ACTIVITY ▸ Go through the records, and copy each line in which the string "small" is present.

===

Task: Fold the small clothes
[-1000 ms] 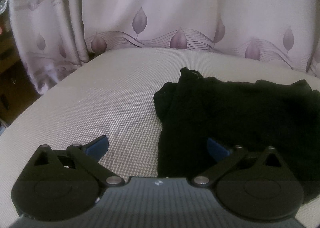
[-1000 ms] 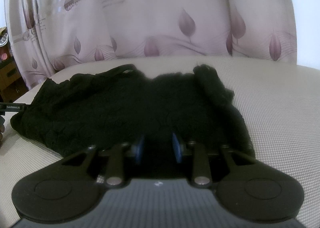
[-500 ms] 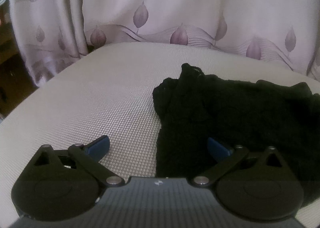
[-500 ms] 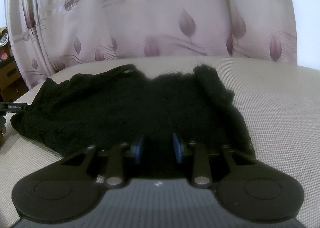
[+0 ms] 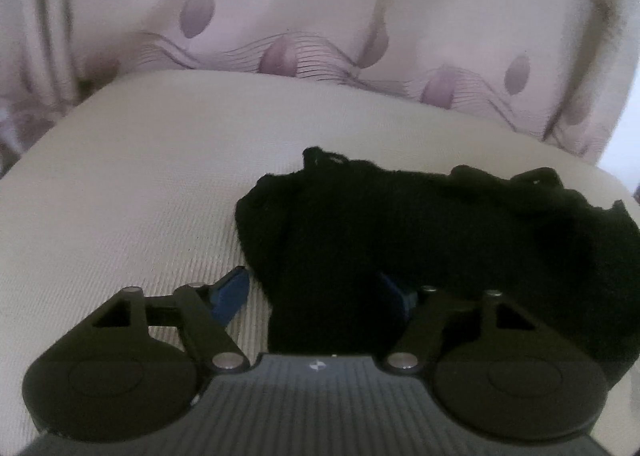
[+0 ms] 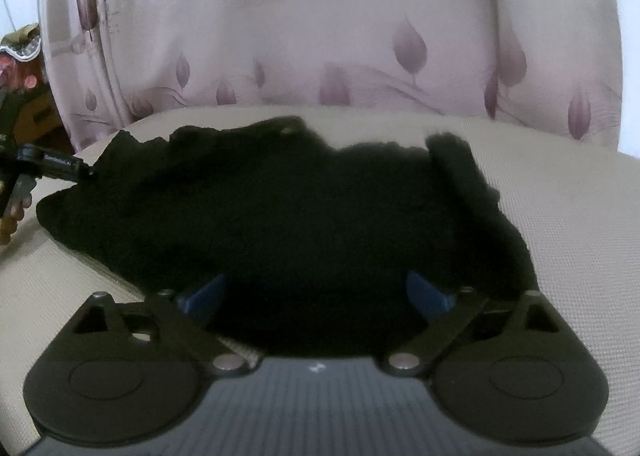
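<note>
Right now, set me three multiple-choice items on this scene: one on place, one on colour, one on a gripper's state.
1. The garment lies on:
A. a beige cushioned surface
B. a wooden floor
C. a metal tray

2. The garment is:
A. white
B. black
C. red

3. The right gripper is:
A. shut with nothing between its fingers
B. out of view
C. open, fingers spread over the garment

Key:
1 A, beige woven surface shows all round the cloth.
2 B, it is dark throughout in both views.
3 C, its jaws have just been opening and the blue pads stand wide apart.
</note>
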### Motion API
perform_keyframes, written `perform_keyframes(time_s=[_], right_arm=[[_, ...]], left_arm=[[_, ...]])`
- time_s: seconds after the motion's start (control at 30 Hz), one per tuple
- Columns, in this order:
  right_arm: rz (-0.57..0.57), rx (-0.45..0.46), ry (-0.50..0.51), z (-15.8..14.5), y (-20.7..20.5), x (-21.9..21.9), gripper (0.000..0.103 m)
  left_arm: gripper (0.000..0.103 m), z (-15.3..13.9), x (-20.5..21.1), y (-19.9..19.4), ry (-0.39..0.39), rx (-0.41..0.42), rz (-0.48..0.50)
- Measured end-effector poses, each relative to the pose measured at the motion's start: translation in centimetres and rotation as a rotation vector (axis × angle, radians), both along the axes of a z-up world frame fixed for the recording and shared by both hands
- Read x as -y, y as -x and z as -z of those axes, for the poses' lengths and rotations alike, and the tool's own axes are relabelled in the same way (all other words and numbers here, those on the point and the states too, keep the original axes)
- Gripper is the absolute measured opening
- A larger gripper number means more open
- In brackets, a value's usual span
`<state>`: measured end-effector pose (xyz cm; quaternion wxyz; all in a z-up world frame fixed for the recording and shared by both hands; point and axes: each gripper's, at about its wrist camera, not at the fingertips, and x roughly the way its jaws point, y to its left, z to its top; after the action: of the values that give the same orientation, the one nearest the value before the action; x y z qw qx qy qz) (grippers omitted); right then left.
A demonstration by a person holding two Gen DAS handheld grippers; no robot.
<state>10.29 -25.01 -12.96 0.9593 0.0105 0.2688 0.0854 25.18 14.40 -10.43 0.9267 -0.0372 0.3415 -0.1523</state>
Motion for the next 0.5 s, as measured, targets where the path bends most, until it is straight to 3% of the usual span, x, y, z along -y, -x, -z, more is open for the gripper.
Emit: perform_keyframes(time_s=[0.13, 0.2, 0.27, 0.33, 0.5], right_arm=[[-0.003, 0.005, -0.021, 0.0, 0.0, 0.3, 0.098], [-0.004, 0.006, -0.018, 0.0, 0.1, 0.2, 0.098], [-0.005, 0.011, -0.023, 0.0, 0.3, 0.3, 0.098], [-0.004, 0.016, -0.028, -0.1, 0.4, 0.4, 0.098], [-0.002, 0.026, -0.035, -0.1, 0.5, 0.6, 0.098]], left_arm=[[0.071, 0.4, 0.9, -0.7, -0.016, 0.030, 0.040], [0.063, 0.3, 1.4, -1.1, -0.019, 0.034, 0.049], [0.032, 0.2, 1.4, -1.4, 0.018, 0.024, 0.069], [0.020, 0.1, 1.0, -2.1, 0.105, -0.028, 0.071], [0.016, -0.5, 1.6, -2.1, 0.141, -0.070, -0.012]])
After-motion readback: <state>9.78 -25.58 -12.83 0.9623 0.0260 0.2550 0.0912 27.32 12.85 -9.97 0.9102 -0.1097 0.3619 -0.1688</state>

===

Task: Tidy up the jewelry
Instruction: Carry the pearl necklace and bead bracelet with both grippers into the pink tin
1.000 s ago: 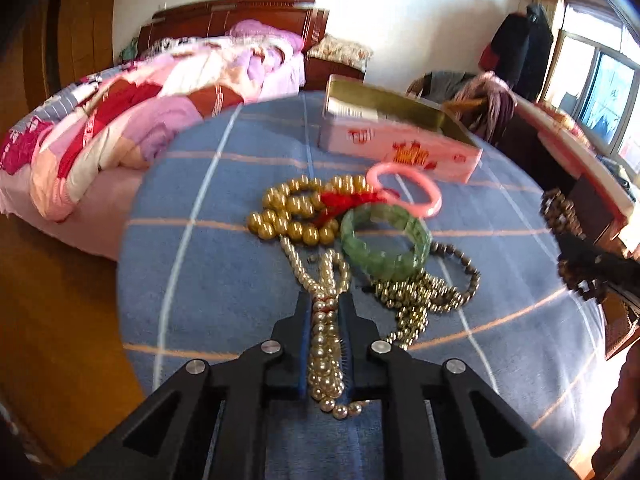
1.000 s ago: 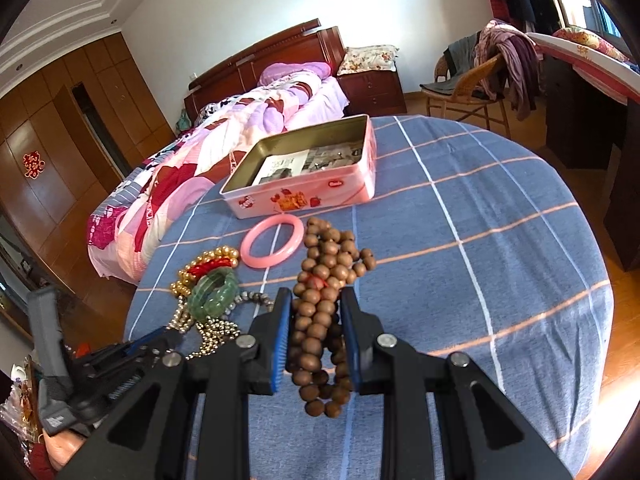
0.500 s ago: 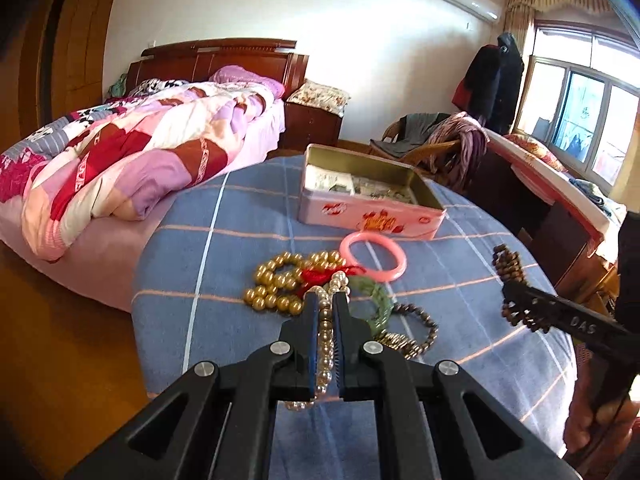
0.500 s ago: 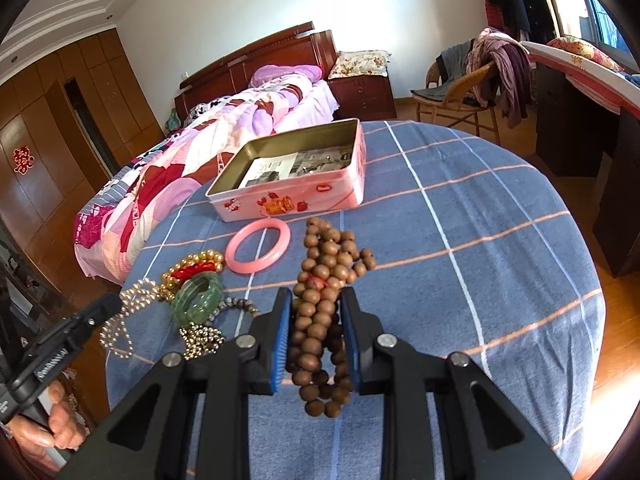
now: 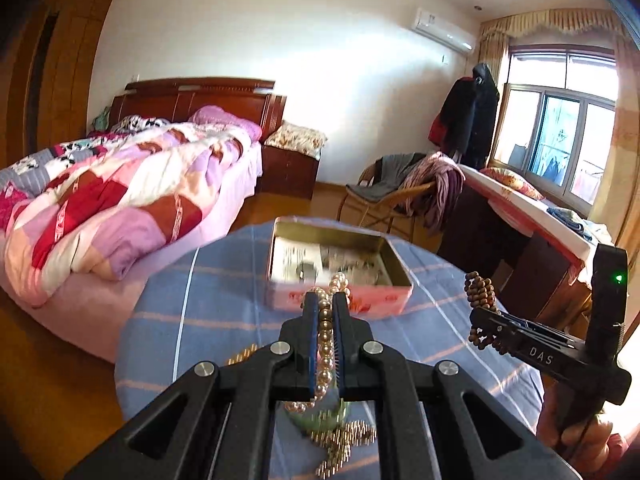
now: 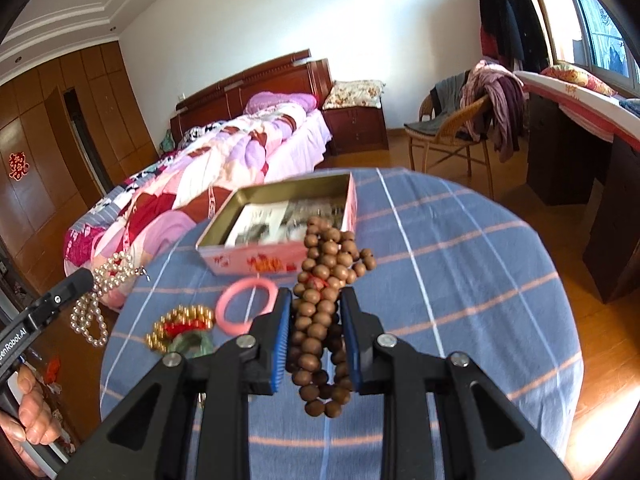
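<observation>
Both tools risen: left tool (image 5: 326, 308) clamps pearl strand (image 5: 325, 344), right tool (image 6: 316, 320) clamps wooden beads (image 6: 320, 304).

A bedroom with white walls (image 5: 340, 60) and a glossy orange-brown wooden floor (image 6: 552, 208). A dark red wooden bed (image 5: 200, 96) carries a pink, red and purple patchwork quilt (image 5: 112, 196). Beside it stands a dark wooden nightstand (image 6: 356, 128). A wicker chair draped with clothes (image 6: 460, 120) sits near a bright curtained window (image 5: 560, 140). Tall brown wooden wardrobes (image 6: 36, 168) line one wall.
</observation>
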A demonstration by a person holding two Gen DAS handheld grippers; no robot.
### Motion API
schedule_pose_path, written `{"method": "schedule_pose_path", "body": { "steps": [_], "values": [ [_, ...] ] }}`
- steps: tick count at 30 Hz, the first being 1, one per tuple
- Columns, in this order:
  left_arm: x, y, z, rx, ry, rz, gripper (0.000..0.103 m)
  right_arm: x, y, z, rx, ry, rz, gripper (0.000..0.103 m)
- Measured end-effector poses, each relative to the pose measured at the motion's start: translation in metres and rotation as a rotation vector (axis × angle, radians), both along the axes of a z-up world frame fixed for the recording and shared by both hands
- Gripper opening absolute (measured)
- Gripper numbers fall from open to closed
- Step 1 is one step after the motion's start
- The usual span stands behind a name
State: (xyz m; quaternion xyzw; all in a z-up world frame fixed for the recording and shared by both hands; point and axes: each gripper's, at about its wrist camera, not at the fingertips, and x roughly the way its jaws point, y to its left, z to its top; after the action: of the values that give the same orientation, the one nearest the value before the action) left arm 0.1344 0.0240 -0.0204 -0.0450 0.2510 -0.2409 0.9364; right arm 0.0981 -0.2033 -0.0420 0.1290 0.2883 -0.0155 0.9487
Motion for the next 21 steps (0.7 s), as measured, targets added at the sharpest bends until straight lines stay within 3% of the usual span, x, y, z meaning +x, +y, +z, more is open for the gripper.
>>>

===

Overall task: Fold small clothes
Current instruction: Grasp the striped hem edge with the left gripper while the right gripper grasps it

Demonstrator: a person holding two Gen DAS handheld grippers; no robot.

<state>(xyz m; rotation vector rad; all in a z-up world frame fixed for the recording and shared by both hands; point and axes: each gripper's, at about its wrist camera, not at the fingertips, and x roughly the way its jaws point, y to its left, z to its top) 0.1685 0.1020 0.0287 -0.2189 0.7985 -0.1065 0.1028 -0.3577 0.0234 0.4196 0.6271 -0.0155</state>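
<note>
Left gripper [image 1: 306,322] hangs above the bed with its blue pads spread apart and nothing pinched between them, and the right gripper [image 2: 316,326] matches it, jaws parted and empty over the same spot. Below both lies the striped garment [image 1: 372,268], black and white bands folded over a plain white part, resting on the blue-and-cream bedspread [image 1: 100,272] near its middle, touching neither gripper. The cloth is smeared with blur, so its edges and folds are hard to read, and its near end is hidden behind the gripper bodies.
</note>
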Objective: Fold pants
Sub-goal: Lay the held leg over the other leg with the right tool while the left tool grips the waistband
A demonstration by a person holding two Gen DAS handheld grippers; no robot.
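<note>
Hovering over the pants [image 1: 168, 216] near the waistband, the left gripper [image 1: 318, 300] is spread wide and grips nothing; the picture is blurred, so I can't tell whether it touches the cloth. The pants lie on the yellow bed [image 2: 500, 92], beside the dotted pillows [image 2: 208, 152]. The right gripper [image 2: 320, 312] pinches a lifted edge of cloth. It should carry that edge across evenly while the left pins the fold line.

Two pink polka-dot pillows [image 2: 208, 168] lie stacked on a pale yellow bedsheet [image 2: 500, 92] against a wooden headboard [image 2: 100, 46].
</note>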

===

ANSWER TO THIS EXERCISE ▸
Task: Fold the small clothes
Overall task: Fold small clothes

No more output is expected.